Rainbow-flag founder marks 30-years anniversary

My story is one of creation and conflict, courage and freedom. It is about the fabric that helped empower a community. Dramatic? Well, of course. I’m a drag queen. But every word of it is true. I created the Rainbow Flag.

Pride 2008 marks the 30th anniversary of the flag I first flew in San Francisco’s Castro district in 1978. Love it or hate it, it is rich in its history. This flag has no rules. It has no protocol that governs its display. It is the community’s for the taking.

And the GLBT community has embraced it with pride, determination and diversity. In just 30 years, the Rainbow Flag has become the most visible icon for our community worldwide.

There’s an old saying among flag makers: A true flag can never be designed, but is torn from the soul of a people. My journey began with isolation growing up gay in Middle America, the taunts of classmates, and being drafted into the Army during the Vietnam War the day I turned 19. Commanding officers treated me to relentless threats of violence.

Instead of being discharged, I was reassigned. Stationed in San Francisco as a nurse, I cared for the wounded. I also met my closet friend and mentor, Harvey Milk. Harvey had an aggressive charm that attracted the wicked and the wise. His charisma and fearlessness are at the heart of all I hold dear.

Harvey was a pioneer, a trailblazer, and with the community by his side, he became a San Francisco Supervisor. One day he said to me that we needed a logo, a symbol. We needed a positive image that could unite us. I sewed my own dresses, so why not a flag? At Harvey’s behest, I went about creating our Rainbow Flag. I had never felt so empowered, so free.

My liberation came at a painful cost.

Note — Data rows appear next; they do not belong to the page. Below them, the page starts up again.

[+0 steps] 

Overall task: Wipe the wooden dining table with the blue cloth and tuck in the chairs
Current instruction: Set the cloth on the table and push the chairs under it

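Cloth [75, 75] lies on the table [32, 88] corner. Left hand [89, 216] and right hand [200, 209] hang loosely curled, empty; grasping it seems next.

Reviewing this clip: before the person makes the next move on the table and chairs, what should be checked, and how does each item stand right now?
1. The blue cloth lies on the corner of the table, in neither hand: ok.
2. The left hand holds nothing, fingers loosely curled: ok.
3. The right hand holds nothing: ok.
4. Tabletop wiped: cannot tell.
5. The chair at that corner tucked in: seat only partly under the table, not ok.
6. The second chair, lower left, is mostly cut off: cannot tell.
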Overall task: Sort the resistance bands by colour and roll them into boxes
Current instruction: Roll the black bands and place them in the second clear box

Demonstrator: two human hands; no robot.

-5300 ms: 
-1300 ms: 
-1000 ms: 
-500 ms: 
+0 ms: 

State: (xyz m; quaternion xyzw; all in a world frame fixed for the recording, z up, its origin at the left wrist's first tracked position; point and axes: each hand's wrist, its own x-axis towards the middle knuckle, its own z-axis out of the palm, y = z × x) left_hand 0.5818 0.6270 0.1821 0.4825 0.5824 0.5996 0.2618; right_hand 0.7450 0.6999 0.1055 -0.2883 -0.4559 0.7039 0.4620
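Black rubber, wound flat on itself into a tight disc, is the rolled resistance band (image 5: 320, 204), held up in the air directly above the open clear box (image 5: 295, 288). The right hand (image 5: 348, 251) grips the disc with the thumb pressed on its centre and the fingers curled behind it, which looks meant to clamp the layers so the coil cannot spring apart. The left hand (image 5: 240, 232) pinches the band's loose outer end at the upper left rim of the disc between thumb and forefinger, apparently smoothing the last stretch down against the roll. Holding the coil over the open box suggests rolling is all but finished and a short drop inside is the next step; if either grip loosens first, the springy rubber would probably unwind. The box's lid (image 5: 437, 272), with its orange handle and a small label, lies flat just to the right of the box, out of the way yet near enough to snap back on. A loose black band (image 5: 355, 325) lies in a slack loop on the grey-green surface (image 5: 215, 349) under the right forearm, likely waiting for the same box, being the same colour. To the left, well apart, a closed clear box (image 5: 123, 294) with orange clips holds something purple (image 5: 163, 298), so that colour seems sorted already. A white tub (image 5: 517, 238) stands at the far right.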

In the ultimate act of anti-gay violence, Harvey Milk and Mayor George Moscone were assassinated. The bullets were meant for Harvey, to silence him, and, by extension, every one of us. Uniting a community cost him his life.


Gilbert Baker

The strides we have made since I first flew the Rainbow Flag are unprecedented. The United States’ GLBT community is more visible than ever before. We face fewer hurdles and less violence than we once did. I can only hope that the events of my life, and the lives of friends I’ve lost, have made being gay just a bit easier. After all, personal freedom is what started me on the road to here with the hope that others would never feel the isolation and desperation that plagued me.

But we cannot rest on our laurels. We cannot take our freedoms for granted. Indeed there are still parts of the world where being gay is punishable, sometime by death. The Rainbow Flag inspires hope and makes us think. Our work to unite our community has only just begun.